-- TO DO --
Only one stretch of the data below is needed. Output the lines from the one with "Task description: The" up to and including the one with "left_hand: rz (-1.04", exactly as they stand.

Recorded data:
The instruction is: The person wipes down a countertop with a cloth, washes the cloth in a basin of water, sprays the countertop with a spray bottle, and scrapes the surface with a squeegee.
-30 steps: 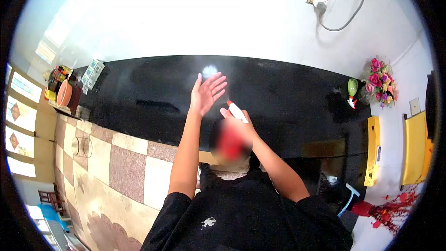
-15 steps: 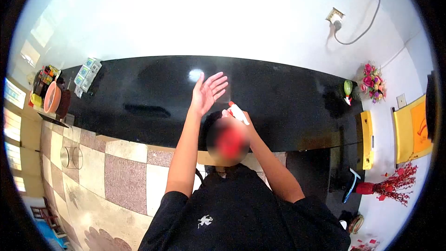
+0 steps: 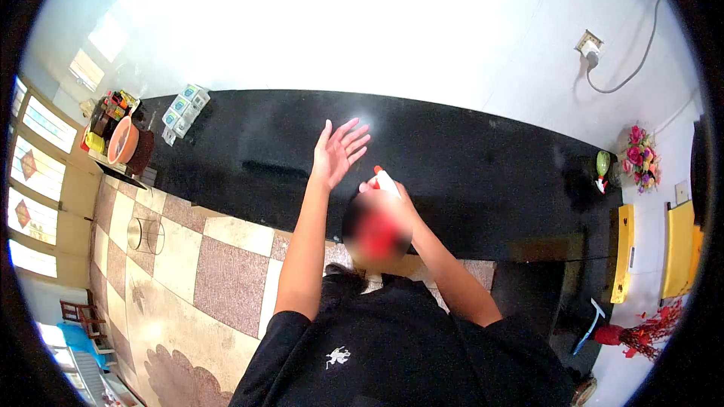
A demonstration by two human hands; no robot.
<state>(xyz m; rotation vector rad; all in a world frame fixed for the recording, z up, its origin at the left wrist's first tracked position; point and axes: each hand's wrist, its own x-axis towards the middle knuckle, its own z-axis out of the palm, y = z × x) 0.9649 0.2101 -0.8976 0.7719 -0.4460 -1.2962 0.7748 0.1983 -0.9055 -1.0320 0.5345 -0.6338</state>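
You're holding your left hand (image 3: 341,152) palm up above the black counter (image 3: 467,158), fingers loosely spread. Your right hand (image 3: 404,205) is wrapping around the sprayer (image 3: 387,182), which is sitting just beside and below your left palm in view; its lower part is hidden, so contents can't be told. A green bottle (image 3: 602,160) is standing near the flowers (image 3: 641,154), fill unclear. The basin's (image 3: 115,149) contents are showing too small to name. The red vase (image 3: 608,335) is holding red sprigs (image 3: 645,333).
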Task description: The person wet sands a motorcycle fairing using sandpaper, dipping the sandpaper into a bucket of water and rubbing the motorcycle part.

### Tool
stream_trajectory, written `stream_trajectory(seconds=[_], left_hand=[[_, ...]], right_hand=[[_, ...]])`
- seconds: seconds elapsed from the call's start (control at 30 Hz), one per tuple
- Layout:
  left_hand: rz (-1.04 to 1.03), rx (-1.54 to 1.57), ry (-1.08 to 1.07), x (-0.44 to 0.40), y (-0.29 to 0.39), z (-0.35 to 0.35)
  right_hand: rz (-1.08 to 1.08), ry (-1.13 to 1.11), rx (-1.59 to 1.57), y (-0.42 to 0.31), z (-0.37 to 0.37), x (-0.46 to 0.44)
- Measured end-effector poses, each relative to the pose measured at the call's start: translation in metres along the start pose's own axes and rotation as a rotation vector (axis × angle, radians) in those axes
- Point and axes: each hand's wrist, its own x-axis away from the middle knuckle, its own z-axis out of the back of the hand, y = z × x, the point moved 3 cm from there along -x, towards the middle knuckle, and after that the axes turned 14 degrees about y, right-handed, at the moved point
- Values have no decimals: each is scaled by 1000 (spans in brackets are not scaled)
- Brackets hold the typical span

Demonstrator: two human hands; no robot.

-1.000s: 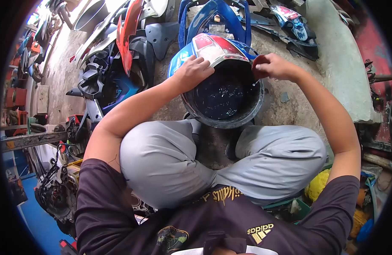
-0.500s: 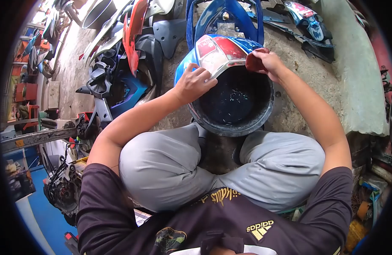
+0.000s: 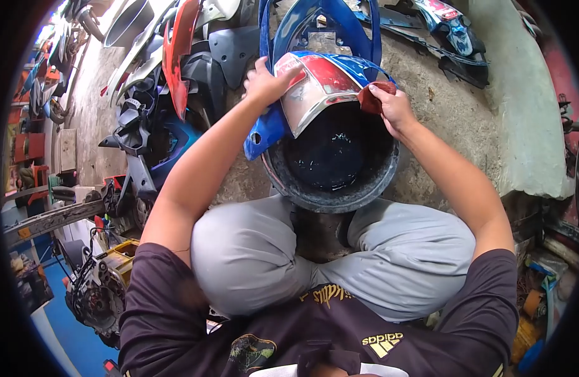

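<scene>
A motorcycle body panel [image 3: 333,78] in blue, red and worn white rests across the far rim of a black bucket [image 3: 273,173] between my knees. Dark water with glints [image 3: 330,151] stands inside the bucket. My left hand [image 3: 266,83] grips the panel's left side, thumb over the top face and fingers around the edge. At the panel's right corner, my right hand [image 3: 396,110] pinches a folded red-brown piece of sandpaper [image 3: 371,97], which touches the panel's near edge. A blue lower flap [image 3: 262,132] of the panel hangs down outside the bucket on the left.
Behind the bucket stands a blue plastic fairing frame [image 3: 321,25]. Red, white and black body panels [image 3: 179,56] are heaped at the left. More painted parts [image 3: 449,31] lie at the back right, beside a pale concrete ledge [image 3: 531,113]. An engine [image 3: 96,298] sits at lower left.
My left hand has moved up and away from the panel's near edge to its left side. The panel has turned, showing its blue flap. The sandpaper stays in my right hand at the right corner.
</scene>
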Motion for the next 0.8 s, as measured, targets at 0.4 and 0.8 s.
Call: stream_trajectory(seconds=[0.4, 0.8], left_hand=[[-225, 204, -82, -13, 45, 42], [-628, 69, 59, 51, 74, 78]], right_hand=[[44, -111, -46, -29, 20, 34], [-87, -433, 675, -70, 34, 106]])
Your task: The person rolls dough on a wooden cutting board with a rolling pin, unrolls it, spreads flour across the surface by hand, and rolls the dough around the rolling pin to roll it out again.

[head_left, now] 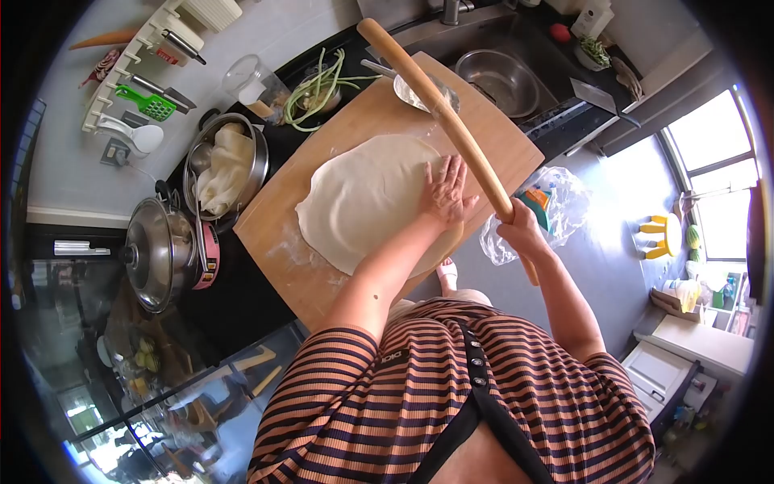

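Observation:
A large, thin round sheet of dough (363,198) lies on a wooden board (270,230), with a few soft wrinkles in its surface. My left hand (443,192) rests flat on the dough's right part, fingers stretched out. Wrapped around a long wooden rolling pin (439,105) near its lower end is my right hand (524,230). The pin is raised and slants across the board's right side, its far end over the back. A bowl with white flour (446,95) stands at the board's far edge, partly behind the pin. Loose flour dusts the wood left of the dough.
Left of the board stand a steel pot holding pale cloth (226,173) and a lidded pot (153,254). Long green beans (322,89) lie behind it. A metal basin (500,81) sits in the sink. A clear plastic bag (568,198) is beside my right hand.

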Demonstrator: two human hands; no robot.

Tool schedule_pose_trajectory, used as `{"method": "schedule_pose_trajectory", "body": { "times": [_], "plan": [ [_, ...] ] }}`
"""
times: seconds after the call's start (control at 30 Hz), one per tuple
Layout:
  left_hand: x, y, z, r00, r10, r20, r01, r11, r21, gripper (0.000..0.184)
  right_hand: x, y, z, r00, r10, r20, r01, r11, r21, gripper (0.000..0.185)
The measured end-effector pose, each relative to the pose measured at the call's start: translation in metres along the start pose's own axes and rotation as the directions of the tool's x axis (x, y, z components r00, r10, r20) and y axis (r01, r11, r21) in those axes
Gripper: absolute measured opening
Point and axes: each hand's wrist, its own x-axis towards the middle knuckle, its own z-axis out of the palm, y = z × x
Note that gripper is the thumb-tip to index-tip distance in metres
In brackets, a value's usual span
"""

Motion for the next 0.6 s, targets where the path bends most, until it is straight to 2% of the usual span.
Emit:
{"method": "schedule_pose_trajectory", "body": {
  "times": [0.1, 0.13, 0.23, 0.3, 0.33, 0.43, 0.6],
  "plan": [
    [0.005, -0.017, 0.007, 0.998, 0.020, -0.064, -0.031, 0.984, -0.177, 0.075, 0.006, 0.004, -0.004, 1.000, -0.018, -0.016, 0.017, 0.999, -0.042, 0.034],
    [-0.002, -0.027, -0.003, 0.991, -0.012, -0.132, -0.006, 0.991, -0.137, 0.073, 0.008, 0.007, -0.003, 0.999, -0.040, -0.022, 0.039, 0.999, -0.032, 0.035],
    [-0.034, -0.079, -0.021, 0.956, -0.258, -0.138, 0.258, 0.966, -0.013, 0.068, 0.014, 0.011, -0.002, 0.998, -0.063, 0.006, 0.063, 0.996, -0.065, 0.035],
    [-0.067, -0.118, -0.034, 0.887, -0.439, -0.142, 0.448, 0.894, 0.034, 0.069, 0.015, 0.010, 0.001, 0.997, -0.079, 0.023, 0.081, 0.994, -0.070, 0.036],
    [-0.082, -0.130, -0.049, 0.813, -0.573, -0.104, 0.572, 0.819, -0.043, 0.070, 0.018, 0.009, 0.003, 0.996, -0.082, 0.029, 0.084, 0.993, -0.087, 0.036],
    [-0.120, -0.164, -0.054, 0.794, -0.595, -0.126, 0.608, 0.786, 0.115, 0.071, 0.024, 0.003, 0.007, 0.995, -0.080, 0.066, 0.087, 0.990, -0.111, 0.036],
    [-0.146, -0.153, -0.050, 0.737, -0.661, -0.143, 0.675, 0.732, 0.093, 0.072, 0.030, -0.006, 0.009, 0.991, -0.122, 0.051, 0.128, 0.979, -0.160, 0.036]
  ]
}}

-- TASK OUTPUT --
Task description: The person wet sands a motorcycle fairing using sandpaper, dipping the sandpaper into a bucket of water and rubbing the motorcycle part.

### Tool
stream_trajectory, written `stream_trajectory(seconds=[_], left_hand=[[_, ...]], right_hand=[[_, ...]])`
- seconds: seconds elapsed from the call's start (control at 30 Hz), one per tuple
- Layout:
  left_hand: rz (-1.04 to 1.03), rx (-1.54 to 1.57), ry (-1.08 to 1.07), x (-0.44 to 0.40), y (-0.29 to 0.39), z (-0.35 to 0.35)

No further output is expected here.